### [WORK TO BE COMPLETED]
In the listing below, find the line with "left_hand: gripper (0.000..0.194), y", then repeat exactly every line from the top through that one.
□ □ □
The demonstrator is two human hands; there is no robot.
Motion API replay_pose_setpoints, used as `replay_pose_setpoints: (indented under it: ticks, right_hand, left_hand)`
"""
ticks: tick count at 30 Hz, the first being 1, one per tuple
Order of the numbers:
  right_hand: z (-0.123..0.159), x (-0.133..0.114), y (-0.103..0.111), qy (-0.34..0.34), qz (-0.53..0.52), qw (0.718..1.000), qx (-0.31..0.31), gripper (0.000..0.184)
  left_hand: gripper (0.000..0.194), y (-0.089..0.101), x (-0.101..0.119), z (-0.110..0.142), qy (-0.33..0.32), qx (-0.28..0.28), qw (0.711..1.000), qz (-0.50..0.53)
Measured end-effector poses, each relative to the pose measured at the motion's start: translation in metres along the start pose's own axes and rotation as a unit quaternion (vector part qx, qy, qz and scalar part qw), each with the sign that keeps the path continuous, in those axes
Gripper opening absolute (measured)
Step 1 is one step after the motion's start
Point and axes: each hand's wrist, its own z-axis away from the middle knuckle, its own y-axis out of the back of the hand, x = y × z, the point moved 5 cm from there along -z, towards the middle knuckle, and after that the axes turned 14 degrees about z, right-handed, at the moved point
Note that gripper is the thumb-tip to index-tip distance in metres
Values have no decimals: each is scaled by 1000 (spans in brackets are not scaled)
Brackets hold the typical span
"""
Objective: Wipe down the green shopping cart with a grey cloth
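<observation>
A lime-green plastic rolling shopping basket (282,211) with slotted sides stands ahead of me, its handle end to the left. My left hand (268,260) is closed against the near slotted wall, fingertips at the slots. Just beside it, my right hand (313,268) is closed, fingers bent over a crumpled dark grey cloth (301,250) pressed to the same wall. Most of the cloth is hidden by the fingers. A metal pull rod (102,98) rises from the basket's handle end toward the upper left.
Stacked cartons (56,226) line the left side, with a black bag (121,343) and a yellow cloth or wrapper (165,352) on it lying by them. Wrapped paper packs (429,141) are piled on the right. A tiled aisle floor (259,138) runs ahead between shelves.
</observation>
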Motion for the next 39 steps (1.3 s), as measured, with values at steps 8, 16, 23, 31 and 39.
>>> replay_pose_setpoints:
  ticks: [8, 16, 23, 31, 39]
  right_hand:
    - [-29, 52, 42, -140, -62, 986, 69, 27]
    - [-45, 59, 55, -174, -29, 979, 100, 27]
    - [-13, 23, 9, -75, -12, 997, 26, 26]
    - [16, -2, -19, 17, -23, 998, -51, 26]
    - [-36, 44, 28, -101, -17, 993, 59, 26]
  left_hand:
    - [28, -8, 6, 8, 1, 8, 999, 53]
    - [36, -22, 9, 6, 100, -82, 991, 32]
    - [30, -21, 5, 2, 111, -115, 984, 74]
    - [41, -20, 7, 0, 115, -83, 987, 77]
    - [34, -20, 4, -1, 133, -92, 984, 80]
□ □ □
### [ANSWER SPACE]
The demonstrator is two human hands; there is no robot.
Motion API replay_pose_setpoints, used as `replay_pose_setpoints: (indented under it: ticks, right_hand, left_hand)`
"""
ticks: tick count at 30 Hz, the first being 1, one per tuple
Order of the numbers:
  right_hand: z (-0.123..0.159), x (-0.133..0.114), y (-0.103..0.111), qy (-0.34..0.34), qz (-0.53..0.52), qw (0.718..1.000), qx (-0.31..0.31), gripper (0.000..0.184)
  left_hand: gripper (0.000..0.194), y (-0.089..0.101), x (-0.101..0.119), z (-0.110..0.142), qy (-0.33..0.32), qx (-0.28..0.28), qw (0.711..1.000), qz (-0.50..0.53)

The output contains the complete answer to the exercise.